"If we have a pandemic crisis and an economic crisis and a racial reckoning crisis, we now have a fourth crisis of caregiving in this country," said TIME'S UP CEO Tina Tchen in conversation with Chief CEO Carolyn Childers and _able founding partner and Chief investor Lisa Blau. The struggles that were real before the pandemic became exacerbated by the pandemic as caregiving, therefore, became a core concern of gender inequity in the workplace. Last fall as the pandemic raged on, the charity made caregiving a core concern of their organization, launching the Care Economy Business Council, a new initiative working to rebuild infrastructure and champion gender equality in the private sector.
"The fastest way to change is to get companies to change their own practices, to build better workplace cultures," Tchen said. "I saw CEOs realizing that they were losing women, people of color, LGBTQ, disabled workers and in this economy, where there's a war for talent, they couldn't afford to do that anymore."
On the Caregiving Crisis in America — and What Is at Stake
"I remember the polling back during the Great Recession when I was in the White House," Tchen said of her time working in the Obama administration. "The polling told us that workers just wanted their employer to give them a job. They did not think their employer had a place to provide caregiving. Well, I'm happy to say that in the last decade, that attitude has shifted."

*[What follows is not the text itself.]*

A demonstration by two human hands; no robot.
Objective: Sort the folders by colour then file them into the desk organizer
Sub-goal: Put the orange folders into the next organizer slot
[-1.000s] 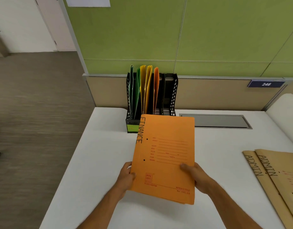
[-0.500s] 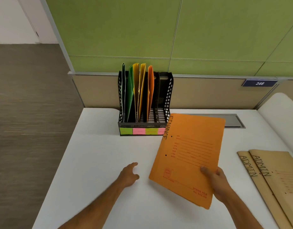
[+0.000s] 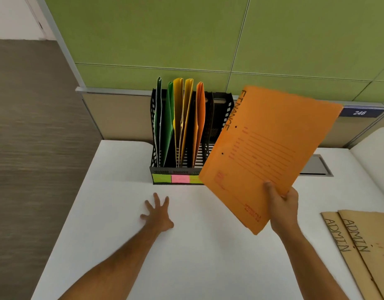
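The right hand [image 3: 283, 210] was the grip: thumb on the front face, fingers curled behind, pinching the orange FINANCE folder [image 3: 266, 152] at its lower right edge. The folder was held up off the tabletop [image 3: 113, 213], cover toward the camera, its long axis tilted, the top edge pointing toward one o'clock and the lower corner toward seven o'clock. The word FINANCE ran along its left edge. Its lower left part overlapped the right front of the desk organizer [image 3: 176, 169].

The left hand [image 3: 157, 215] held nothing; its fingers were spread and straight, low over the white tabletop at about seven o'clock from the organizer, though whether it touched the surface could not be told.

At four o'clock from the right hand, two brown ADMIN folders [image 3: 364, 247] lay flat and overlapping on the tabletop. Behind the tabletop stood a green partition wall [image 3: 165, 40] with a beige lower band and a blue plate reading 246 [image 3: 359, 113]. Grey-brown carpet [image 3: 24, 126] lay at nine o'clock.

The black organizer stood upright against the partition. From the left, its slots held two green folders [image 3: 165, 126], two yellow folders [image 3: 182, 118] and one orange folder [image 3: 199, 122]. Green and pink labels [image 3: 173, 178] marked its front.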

Unfortunately, workplaces are now scrambling to figure out how to provide these benefits across industries with limited support from the government. Aside from the United States and Papua New Guinea, Tchen explained, "Every other country in the world has some form of national paid leave policy. We did not even have a national sick leave policy, which meant 160 million workers went into the pandemic with no guarantee of having a paid sick day — which we clearly now know makes no sense, right? It doesn't make economic sense. It doesn't make sense from a public health perspective. It doesn't make sense from a societal perspective of making sure we're really fully invested in protecting families and our workforce."
Working mothers bear a disproportionate amount of burden when it comes caring for children and the elderly, with their caregiving demands amounting to about $65 billion in lost wages and economic activity — and unprecedented numbers of women have left the workforce altogether. "Women's labor force participation is at the lowest level since the 1980s. In one year, we wiped out three decades of progress of women being able to fully participate in the workforce," Tchen said. "And if we're going to get that talent back, we need to invest in caregiving."
On What Employers Can Do to Create Caregiving Infrastructure
"Caregiving is something that requires employers, the public sector, and policy makers to work with employees to solve. This is a big infrastructure investment that we need to make," Tchen said. Still, individual companies can be more nimble than Congress if they want to make change immediately: "A company can decide to do paid leave tomorrow, if it wants to, without having to wait for Congress to finish."
What employers ultimately need to do to bring the workplace into the 21st Century, is to "redo the design of how we organize work, scheduling, promotion practices," said Tchen. "We need to create a culture where women can be fully accepted in every dimension. The ultimate multitasker is a working mom so why don’t we invest in that and make that a check mark on the hiring list as opposed to a detriment? Let’s change how our workplaces are organized so that we can build a workforce that’s shaped around the 21st Century instead of the industrial revolution."
On the Culture Shift That Needs to Happen Across All Forms of Media
Tchen says that we need to change public policy, company policy, and the broader culture, too, in order to support workers of all kinds and truly combat gender discrimination across all of its forms.
"Men, or anyone who identifies other than a woman, need to realize they have a share in this. Our gender norms — that have been with us for a millennia — have women bearing the children, caring for them, and bearing the disproportionate responsibility for caring for not just the children, but the relatives in the home and our spouses. We need to shift that."
One example that Tchen provided to demonstrate what that cultural shift can look like is when Tracee Ellis Ross raised an observation with her producers on the set of Blackish that Rainbow, her character, was the only one in the background unloading the dishwasher. She asked, Why doesn’t Anthony also unload the dishwasher? To her credit, the producers changed the scene.
Tchen asks us to consider, "What is the cultural imagery that shows who bears the burdens of caregiving? That’s what we can do to start shifting culture."